Le fils de Marguerite était sergent, et sur le point de passer officier. Pendant sa maladie, Marguerite n'avait point voulu qu'il restât à l'hôpital, mais elle n'avait pas voulu non plus le mettre dans sa loge. Elle n'avait pas honte pour elle-même de son état, exercé si honnêtement, mais pour son fils, c'était différent. Son fils allait porter l'épaulette; sa place n'était pas dans la loge. Marguerite avait loué une chambre, ou plutôt madame de Mersanz, qui était la bonté même, avait feint de lui affermer une chambre. Le jeune sergent était là, soigné et choyé par tous les domestiques de l'hôtel.
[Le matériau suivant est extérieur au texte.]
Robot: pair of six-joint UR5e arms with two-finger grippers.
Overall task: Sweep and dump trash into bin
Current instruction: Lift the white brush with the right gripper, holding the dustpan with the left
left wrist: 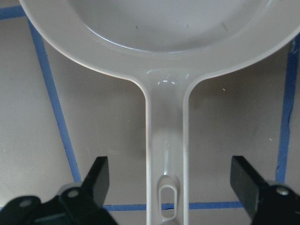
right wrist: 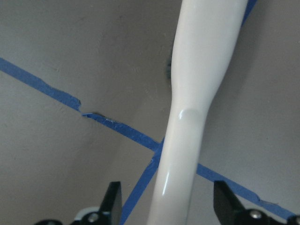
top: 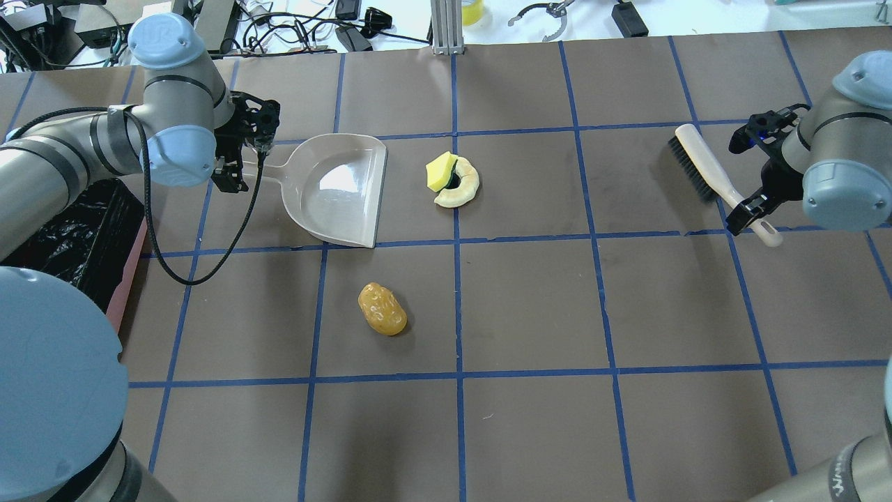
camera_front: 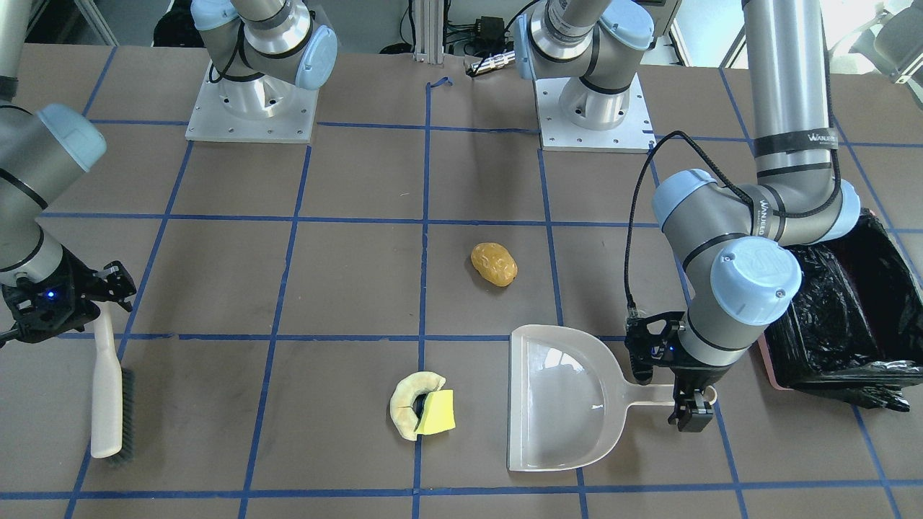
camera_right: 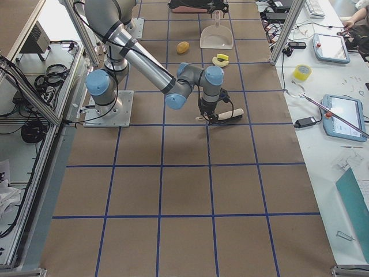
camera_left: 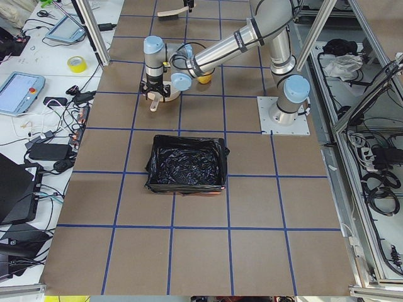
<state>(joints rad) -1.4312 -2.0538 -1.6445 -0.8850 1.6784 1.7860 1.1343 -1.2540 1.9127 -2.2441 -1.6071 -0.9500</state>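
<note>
The trash lies on the brown table: a golden-brown lump (camera_front: 494, 264) (top: 382, 308), and a cream half-ring (camera_front: 404, 407) (top: 463, 189) with a yellow sponge piece (camera_front: 436, 412) (top: 439, 171) resting against it. The translucent dustpan (camera_front: 562, 396) (top: 334, 188) lies flat beside them. My left gripper (camera_front: 674, 393) (top: 240, 164) (left wrist: 171, 183) is open, its fingers on either side of the dustpan handle (left wrist: 166, 140). My right gripper (camera_front: 101, 303) (top: 749, 202) (right wrist: 168, 206) is open around the white handle of a brush (camera_front: 108, 404) (top: 704, 164) (right wrist: 197, 70). The pink bin (camera_front: 768, 367) (top: 131, 275) with a black bag stands beyond the left arm.
Blue tape lines grid the table. The two arm bases (camera_front: 252, 101) (camera_front: 595, 108) stand at the robot's side. The bin also shows in the exterior left view (camera_left: 187, 165). Cables and tools lie past the table's far edge (top: 348, 28).
</note>
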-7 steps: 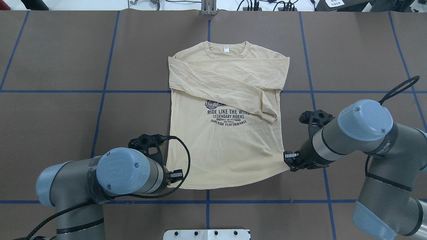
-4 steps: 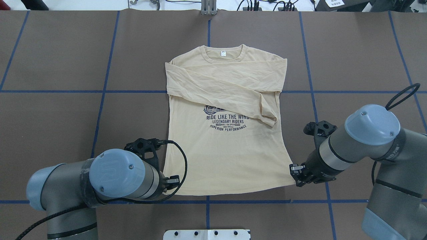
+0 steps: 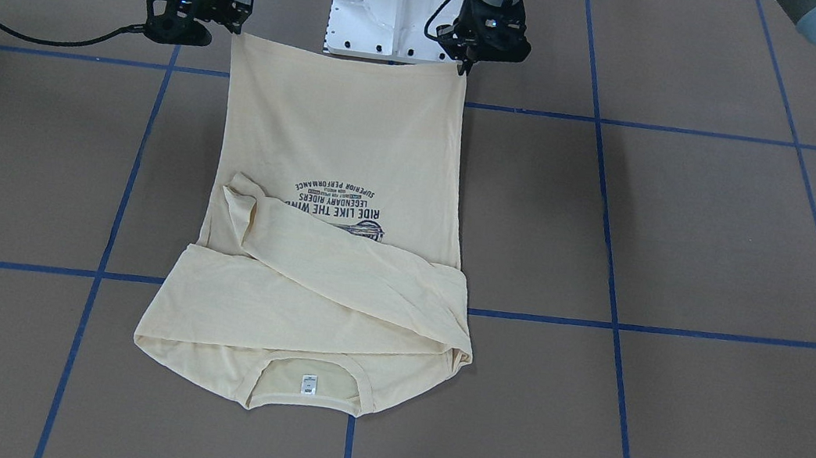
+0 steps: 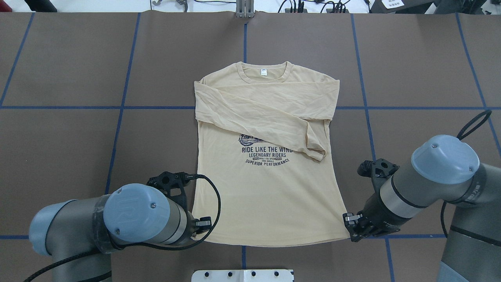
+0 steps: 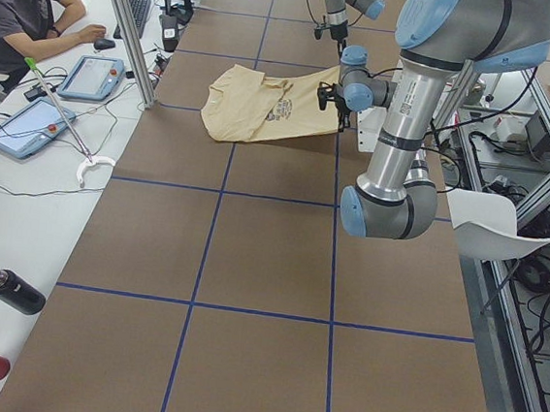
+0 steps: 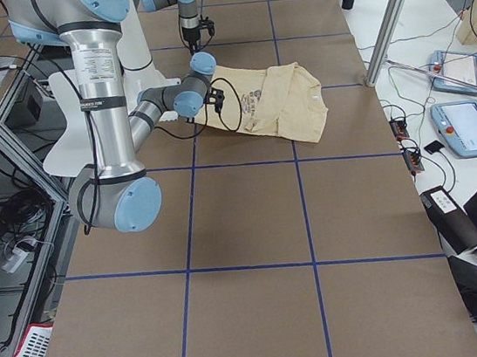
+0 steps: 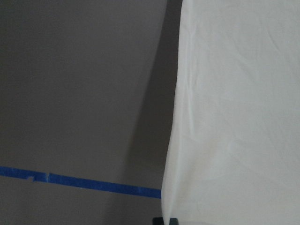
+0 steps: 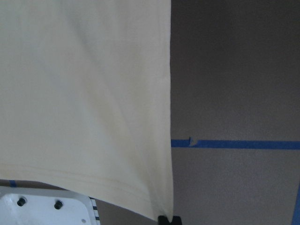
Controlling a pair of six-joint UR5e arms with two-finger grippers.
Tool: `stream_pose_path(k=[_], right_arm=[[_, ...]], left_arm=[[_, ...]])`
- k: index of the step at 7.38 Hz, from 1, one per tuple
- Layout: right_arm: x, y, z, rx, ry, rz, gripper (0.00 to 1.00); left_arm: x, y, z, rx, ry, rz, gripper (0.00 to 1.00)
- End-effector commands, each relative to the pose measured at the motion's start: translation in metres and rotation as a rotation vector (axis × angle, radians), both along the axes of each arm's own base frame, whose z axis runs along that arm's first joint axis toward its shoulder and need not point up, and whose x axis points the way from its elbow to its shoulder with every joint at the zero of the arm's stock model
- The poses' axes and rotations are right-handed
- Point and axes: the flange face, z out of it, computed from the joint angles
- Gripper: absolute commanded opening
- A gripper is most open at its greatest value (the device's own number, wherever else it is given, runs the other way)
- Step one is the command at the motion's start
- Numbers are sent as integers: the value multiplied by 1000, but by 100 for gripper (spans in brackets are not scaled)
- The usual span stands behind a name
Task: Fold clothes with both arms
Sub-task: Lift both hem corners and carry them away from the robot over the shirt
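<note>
The cream-yellow long-sleeved shirt [image 4: 266,188] lies face up on the brown table, collar and white tag [image 4: 264,72] at the far end. Both sleeves [image 4: 270,117] are folded across the chest, partly over the navy lettering [image 4: 267,150]. My left gripper [image 4: 201,226] is shut on the near left hem corner. My right gripper [image 4: 349,228] is shut on the near right hem corner. In the front-facing view the shirt [image 3: 342,133] hangs stretched between the left gripper [image 3: 467,65] and the right gripper [image 3: 239,25], hem a little off the table. The wrist views show only fabric [image 7: 234,117] [image 8: 84,93].
The white pedestal base [image 4: 242,275] sits just behind the hem, between the arms. Blue tape lines [image 4: 121,107] grid the table. An operator [image 5: 21,6] sits at a side desk with tablets [image 5: 88,76]; bottles [image 5: 13,290] lie there too.
Both grippers have moved toward the robot's base with the hem corners. The whole shirt slid that way and its lower part is pulled flatter and wider.
</note>
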Motion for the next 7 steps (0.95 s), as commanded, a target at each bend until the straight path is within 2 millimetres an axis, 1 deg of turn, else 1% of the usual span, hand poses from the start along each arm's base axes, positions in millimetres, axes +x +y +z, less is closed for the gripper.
stream_pose_path(k=[1,2,3,4,5,6,7], right_arm=[[25,-55,-19,26,-38,120,0],[22,-80,-33,41,-55,162,0],[31,-104,-37,42,-59,208,0],[43,-130,-47,52,-67,268,0],[52,-153,-51,55,-68,310,0],[61,-176,-54,56,-65,350,0],[71,-197,-59,59,-67,384,0]], left_arm=[[-18,-24,-9,16,26,-45,0],[-35,-54,-11,78,31,-58,0],[-51,-83,-9,95,25,-105,0],[-69,-107,-12,88,33,-131,0],[-103,-145,-18,107,57,-135,0],[-124,-174,-21,113,68,-145,0],[-116,-201,-29,113,64,-172,0]])
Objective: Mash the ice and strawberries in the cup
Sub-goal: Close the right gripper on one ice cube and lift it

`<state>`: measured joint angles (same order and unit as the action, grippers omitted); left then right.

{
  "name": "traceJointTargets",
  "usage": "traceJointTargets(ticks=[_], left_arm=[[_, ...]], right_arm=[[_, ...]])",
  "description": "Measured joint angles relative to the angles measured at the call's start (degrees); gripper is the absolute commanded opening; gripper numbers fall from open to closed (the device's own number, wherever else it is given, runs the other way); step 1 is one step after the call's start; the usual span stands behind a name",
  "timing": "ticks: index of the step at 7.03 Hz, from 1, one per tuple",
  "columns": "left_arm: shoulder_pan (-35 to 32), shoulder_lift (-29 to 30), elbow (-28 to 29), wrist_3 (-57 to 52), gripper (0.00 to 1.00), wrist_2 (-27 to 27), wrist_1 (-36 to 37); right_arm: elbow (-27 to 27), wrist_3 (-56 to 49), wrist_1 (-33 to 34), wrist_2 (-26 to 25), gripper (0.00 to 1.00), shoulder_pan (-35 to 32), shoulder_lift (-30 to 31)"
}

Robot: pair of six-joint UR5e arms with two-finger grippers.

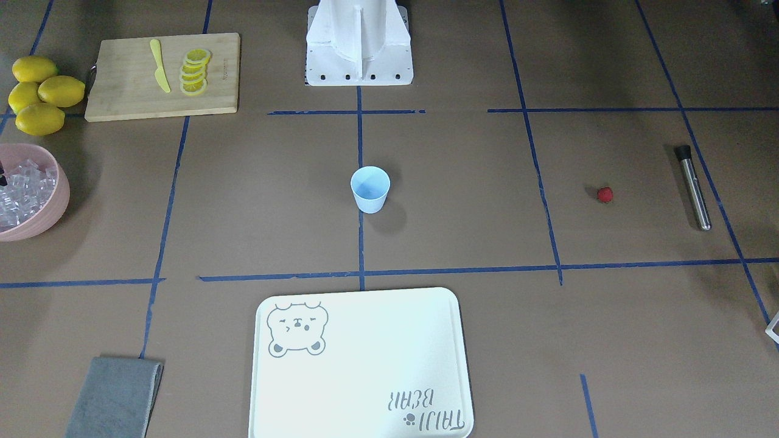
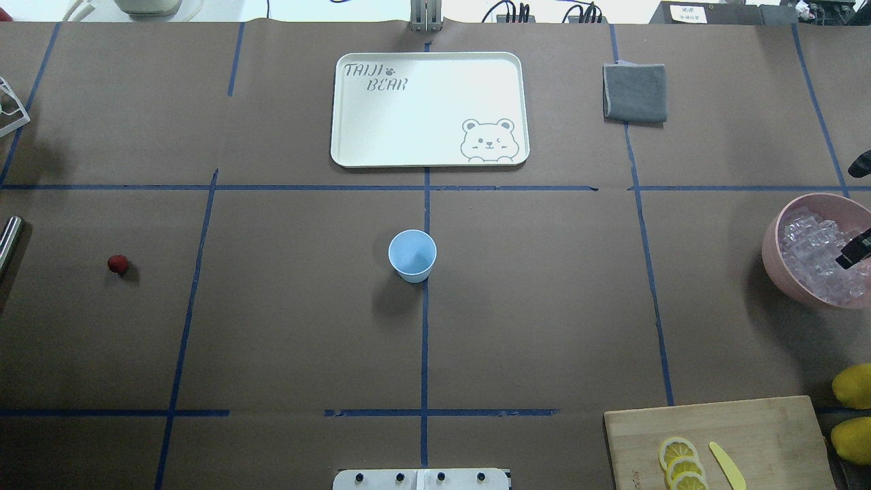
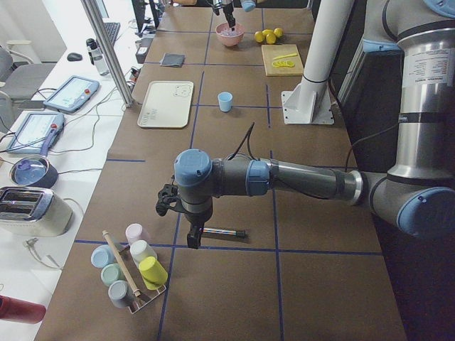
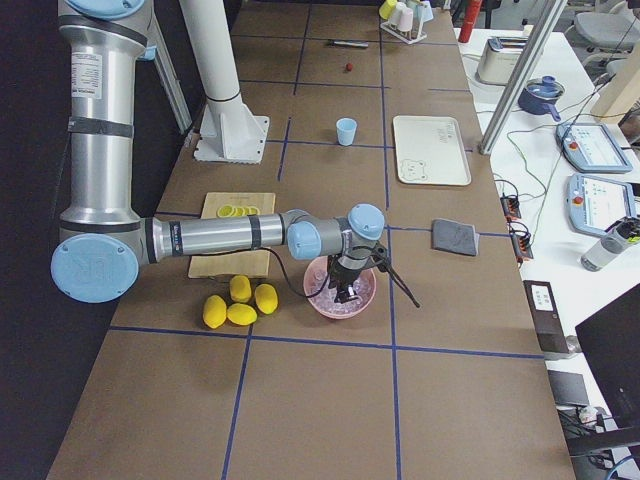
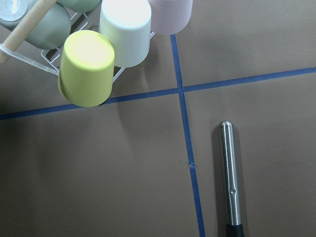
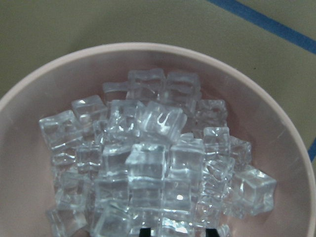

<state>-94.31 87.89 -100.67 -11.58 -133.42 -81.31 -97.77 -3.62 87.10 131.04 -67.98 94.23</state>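
Right tool (image 4: 346,293) down over bowl (image 6: 276,113) of ice (image 6: 148,163) | left tool (image 3: 192,240) down over rod (image 5: 229,173)

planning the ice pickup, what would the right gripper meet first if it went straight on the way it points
Most likely the small clear ice cubes in the round pink plastic bowl; the right gripper points down at them, though the gap is unclear.

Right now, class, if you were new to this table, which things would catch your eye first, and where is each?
The light blue cup stands alone, upright and empty, at the table's centre. A pink bowl heaped with ice sits at the robot's right end, beside yellow lemons. One small red strawberry lies alone toward the robot's left end.
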Motion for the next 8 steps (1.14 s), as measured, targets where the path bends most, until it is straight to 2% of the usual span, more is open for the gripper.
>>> traceJointTargets(ticks=[1,2,4,5,7,8], left_arm=[[0.00,0.00,0.00,0.04,1.00,0.00,0.01],[0.00,0.00,-0.02,0.06,1.00,0.00,0.01],[-0.03,0.00,-0.21,0.03,1.00,0.00,0.08],[-0.06,0.00,-0.80,0.04,1.00,0.00,0.63],[-0.21,-0.06,-3.19,0.07,1.00,0.00,3.16],[-0.32,-0.08,-3.83,0.07,1.00,0.00,3.79]], right_arm=[[0.00,-0.26,0.00,0.00,0.03,0.01,-0.01],[-0.08,-0.61,-0.03,0.00,0.00,0.03,-0.01],[-1.65,-1.39,0.14,0.02,0.00,-0.12,0.21],[-4.34,-1.56,0.57,0.03,0.00,-0.69,1.19],[-12.45,-1.64,4.21,0.23,0.00,-4.14,3.84],[-16.88,-1.42,9.27,0.21,0.00,-5.60,2.99]])
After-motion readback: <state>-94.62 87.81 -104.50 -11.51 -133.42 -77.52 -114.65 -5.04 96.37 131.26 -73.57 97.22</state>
Marguerite avait ouvert son cœur à la comtesse, qui savait son histoire et ne croyait point déroger en se faisant la confidente de sa concierge. Marguerite lui avait dit:

—Mon fils n'avancerait pas sous les drapeaux, si on savait l'état de sa mère.

Elle avait suivi l'armée; elle connaissait ces choses mieux que nous.

Et son ambition était si ardente—pour son fils.

Marguerite Vital se serait mise au feu pour madame la comtesse de Mersanz.

Le sergent était rétabli et parti.

—Tous les jours, plutôt dix fois qu'une, depuis que la comtesse était malade, Marguerite montait. Le plus souvent, la comtesse la faisait entrer dans sa chambre.

Elle lui parlait de sa mort prochaine.

Évidemment, quelque accident qui était un mystère pour tout le monde avait frappé l'imagination de la jeune femme.